[WORK TO COMPLETE]: For the data below, give again exactly the lines from the one containing "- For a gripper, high" through the one containing "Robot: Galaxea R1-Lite", both ends included, and no others.

[EXERCISE DATA]:
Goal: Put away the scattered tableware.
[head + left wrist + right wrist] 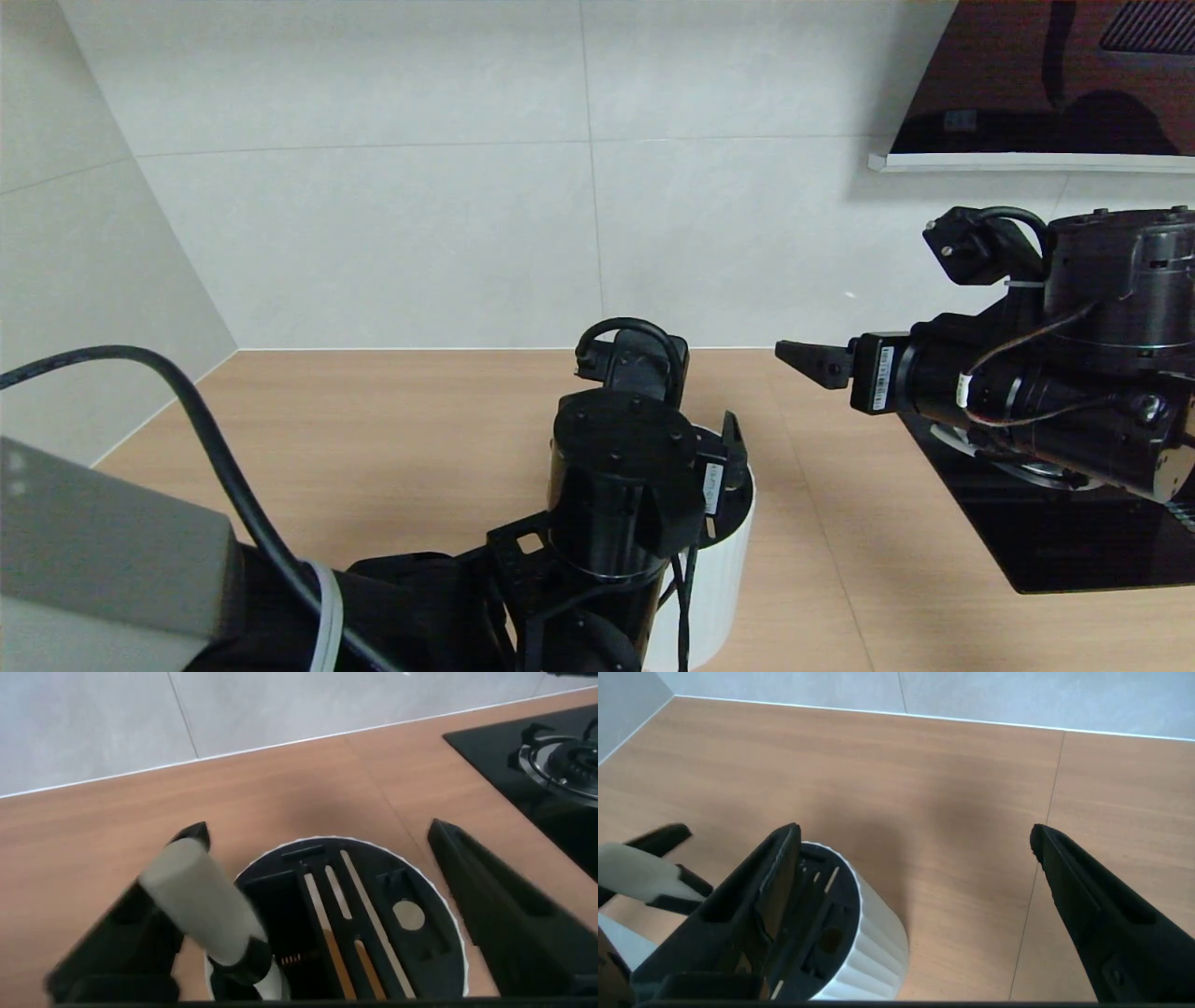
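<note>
Above the holder [730, 579] rim, wide-spread left end effector [315, 833]; countertop [373, 439] all around.

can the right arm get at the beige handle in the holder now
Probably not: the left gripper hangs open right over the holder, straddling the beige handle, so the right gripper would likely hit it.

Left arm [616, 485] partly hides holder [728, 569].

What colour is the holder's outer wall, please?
White, with vertical ribs; the holder shows best in the right wrist view.
</note>
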Tool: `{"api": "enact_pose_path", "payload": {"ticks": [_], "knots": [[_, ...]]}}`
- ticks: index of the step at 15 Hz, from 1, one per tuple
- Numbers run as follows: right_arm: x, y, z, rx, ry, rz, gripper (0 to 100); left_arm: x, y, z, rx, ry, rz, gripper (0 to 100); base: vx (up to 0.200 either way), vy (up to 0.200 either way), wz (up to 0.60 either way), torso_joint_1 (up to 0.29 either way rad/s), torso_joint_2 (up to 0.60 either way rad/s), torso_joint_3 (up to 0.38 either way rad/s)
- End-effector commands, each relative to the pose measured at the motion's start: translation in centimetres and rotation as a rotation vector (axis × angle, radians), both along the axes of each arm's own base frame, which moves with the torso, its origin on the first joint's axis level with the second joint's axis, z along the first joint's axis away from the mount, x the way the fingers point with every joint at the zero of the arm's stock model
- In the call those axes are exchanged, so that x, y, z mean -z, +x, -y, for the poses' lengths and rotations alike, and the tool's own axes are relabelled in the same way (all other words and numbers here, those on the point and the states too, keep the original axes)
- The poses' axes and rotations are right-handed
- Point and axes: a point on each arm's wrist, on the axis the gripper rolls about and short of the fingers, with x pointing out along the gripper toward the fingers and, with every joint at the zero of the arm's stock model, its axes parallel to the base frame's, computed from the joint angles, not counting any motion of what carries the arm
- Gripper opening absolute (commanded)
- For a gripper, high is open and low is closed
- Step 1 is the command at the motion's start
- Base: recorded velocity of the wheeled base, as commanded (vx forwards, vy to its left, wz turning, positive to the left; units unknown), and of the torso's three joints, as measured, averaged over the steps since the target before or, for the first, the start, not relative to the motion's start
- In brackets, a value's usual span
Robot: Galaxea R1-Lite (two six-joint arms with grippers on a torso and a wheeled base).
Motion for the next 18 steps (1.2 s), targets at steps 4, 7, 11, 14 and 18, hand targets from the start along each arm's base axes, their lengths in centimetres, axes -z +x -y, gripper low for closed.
{"api": "enact_pose_path", "payload": {"ticks": [4, 7, 11, 14, 18], "knots": [[0.0, 0.0, 0.0, 0.001, 0.000, 0.000, 100, -3.3, -0.4, -2.6, -0.031, -0.068, 0.049, 100, 0.000, 0.000, 0.00, 0.000, 0.00, 0.000], [-0.5, -0.2, 0.3, 0.006, 0.012, 0.020, 100, -8.1, -1.0, -8.3, -0.092, -0.160, 0.137, 100, 0.000, 0.000, 0.00, 0.000, 0.00, 0.000], [-3.2, -2.6, 2.5, 0.017, 0.010, 0.136, 100, -13.0, -3.8, -16.1, -0.082, -0.291, 0.286, 100, 0.000, 0.000, 0.00, 0.000, 0.00, 0.000], [-3.1, -6.9, 6.4, 0.058, -0.041, 0.212, 100, -12.8, -7.2, -22.3, -0.148, -0.324, 0.367, 100, 0.000, 0.000, 0.00, 0.000, 0.00, 0.000], [-2.8, -14.3, 11.8, 0.169, 0.015, 0.357, 100, -11.4, -13.8, -26.5, -0.078, -0.308, 0.407, 100, 0.000, 0.000, 0.00, 0.000, 0.00, 0.000]]}}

[ANSWER SECTION]:
- For a gripper, high is open and low is closed
- Step 1 is the command at the motion's start
- Base: recorded velocity of the wheeled base, as commanded (vx forwards, vy to its left, wz turning, positive to the left; units unknown), and of the torso's three joints, as measured, averaged over the steps since the target before or, for the first, the start, not relative to the motion's start
- In brackets, a value's usual span
Robot: Galaxea R1-Lite (two six-joint arms with grippers on a torso and a wheeled base).

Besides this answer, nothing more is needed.